RESCATES
El pasado de una ilusión: A 50 años de Pareces un dios de Alberto Freixas
› Por Sergio Di Nucci
Hace 50 años, en una edición sin pie de imprenta, en papel de buen gramaje y nítida tipografía de plomos, Alberto Freixas publicó Pareces un dios, con título que evoca un verso de Safo de Lesbos. El libro está compuesto de cuatro relatos encabezados por epígrafes (sin traducción) en griego y en latín. Su autor fue profesor de la Facultad de Filosofía y Letras en Buenos Aires, donde tuvo excelentes alumnos y donó importantes colecciones de libros y obras de referencia irreemplazables (o por lo menos irreemplazadas hasta el día de hoy). Tradujo la Biblioteca de Apolodoro, un importante tratado de mitología. Y como en tantos otros casos en el siglo XIX y en la primera mitad del XX, la profesionalización en las letras clásicas era el precio que había que pagar para permitirse gozarlas sin culpas. Los escritores y escritoras argentinas de entonces también habían acudido a ellas (en la Década Infame, en la peronista que le siguió): J.R. Wilcock, Silvina Ocampo, el mismo Jorge Luis Borges, el Julio Cortázar de Los reyes.

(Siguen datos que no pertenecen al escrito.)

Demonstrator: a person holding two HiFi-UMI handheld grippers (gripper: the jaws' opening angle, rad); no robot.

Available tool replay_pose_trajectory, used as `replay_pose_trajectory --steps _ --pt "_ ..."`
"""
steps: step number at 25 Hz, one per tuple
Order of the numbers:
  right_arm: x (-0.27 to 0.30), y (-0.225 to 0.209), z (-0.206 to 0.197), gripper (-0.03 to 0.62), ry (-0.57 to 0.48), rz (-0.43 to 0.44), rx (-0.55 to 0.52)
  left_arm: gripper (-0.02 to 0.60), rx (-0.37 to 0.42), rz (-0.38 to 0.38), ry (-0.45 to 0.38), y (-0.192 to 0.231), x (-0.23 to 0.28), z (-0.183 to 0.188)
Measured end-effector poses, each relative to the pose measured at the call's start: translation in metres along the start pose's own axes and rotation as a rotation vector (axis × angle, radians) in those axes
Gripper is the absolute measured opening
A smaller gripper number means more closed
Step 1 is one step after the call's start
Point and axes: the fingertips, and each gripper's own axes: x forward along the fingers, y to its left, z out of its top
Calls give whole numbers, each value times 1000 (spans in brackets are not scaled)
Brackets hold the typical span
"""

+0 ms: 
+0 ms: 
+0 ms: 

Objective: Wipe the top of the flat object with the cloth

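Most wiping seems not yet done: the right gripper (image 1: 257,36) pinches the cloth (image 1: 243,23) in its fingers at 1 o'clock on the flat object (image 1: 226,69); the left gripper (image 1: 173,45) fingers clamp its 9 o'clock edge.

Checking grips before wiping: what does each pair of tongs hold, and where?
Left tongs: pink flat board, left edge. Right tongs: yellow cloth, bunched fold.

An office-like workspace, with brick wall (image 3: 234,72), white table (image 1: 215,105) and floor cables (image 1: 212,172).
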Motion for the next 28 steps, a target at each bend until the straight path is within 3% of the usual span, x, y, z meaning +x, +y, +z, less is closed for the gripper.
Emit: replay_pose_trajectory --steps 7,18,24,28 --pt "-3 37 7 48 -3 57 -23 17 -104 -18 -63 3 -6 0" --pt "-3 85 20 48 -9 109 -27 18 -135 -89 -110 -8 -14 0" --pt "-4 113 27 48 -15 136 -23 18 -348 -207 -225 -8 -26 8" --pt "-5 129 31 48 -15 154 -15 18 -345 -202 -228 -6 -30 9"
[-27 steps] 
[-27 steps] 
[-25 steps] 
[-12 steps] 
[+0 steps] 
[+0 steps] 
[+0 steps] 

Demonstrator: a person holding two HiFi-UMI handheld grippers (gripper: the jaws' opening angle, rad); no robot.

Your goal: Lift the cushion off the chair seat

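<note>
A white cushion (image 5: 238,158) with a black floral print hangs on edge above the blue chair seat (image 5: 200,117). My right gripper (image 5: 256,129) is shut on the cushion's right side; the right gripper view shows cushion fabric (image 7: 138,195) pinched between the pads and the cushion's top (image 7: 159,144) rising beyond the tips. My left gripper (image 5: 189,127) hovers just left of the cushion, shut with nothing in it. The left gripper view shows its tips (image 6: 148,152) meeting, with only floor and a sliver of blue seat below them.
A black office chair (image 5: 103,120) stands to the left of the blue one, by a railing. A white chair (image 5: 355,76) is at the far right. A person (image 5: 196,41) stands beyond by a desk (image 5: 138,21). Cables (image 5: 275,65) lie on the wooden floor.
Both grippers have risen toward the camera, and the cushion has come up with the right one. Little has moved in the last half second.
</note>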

Acudían a sus prestigios e ideales formales, y a su capacidad para evocar un tiempo ajeno, en irredimible ruptura con el presente. Cortázar siguió apelando a ella, como en Todos los fuegos el fuego, de título estoico.
El presidente Juan Domingo Perón favorecía las letras clásicas, pronunciaba elaborados discursos sobre ellas, y sin embargo las formas de vida que los antiguos habían vivido como naturales eran perseguidas en las calles. Aunque sea difícil decir que los griegos fueran más libres, los helenistas sabían qué ocurría sin condena en aquel pasado. Un niño griego de nueve años no era menos sexualmente activo y deseoso que uno argentino de la misma edad. Pero podía llevar a cabo aquello que el niño argentino quiere, y evita por miedo a la madre, al cáncer de colon, al coro de amigos que no se atrevieron a dar el salto, a la ritual expiación vía cámara oculta. Entretanto, hoy el mercado concede al niño amplísima libertad de elección para todos sus consumos –y el poder de manipular a sus padres para adquirirlos–, pero se la niega a las horas más ricas, precisamente aquellas donde no penetra el mercado.
Todo este conflicto hacía ganar espesor, es decir, contundencia, al uso de las referencias griegas y latinas. “Es absurdo condenar la desnudez humana. ¿Por qué hacer excepción de ella y no tener el mismo criterio para todos los demás animales? ¿Hay acaso armonía más perfecta que la de un galope de potros, con las crines hirsutas y las colas flameantes en una pradera?”, argumenta Valesio, junto a un jarro de vino, en “Enviado imperial”, el segundo de los relatos de Pareces un dios. Porque el diálogo no es platónico, el libro de Freixas es mil veces argentino. La crispada discusión de ideas entre intelectuales, en la tradición de Manuel Gálvez-Eduardo Mallea-David Viñas o Ricardo Piglia, ocupa a los personajes de Pareces un dios. Los últimos años del menemismo, y los que le siguieron, vieron en las letras argentinas una reemergencia de los referentes clásicos, también a modo de contrapunto con la realidad, pero acaso más como refugio o santuario contra ella. Los cincuenta años que pasaron desde entonces volvieron menos, y no más, anacrónico al libro del erudito Freixas.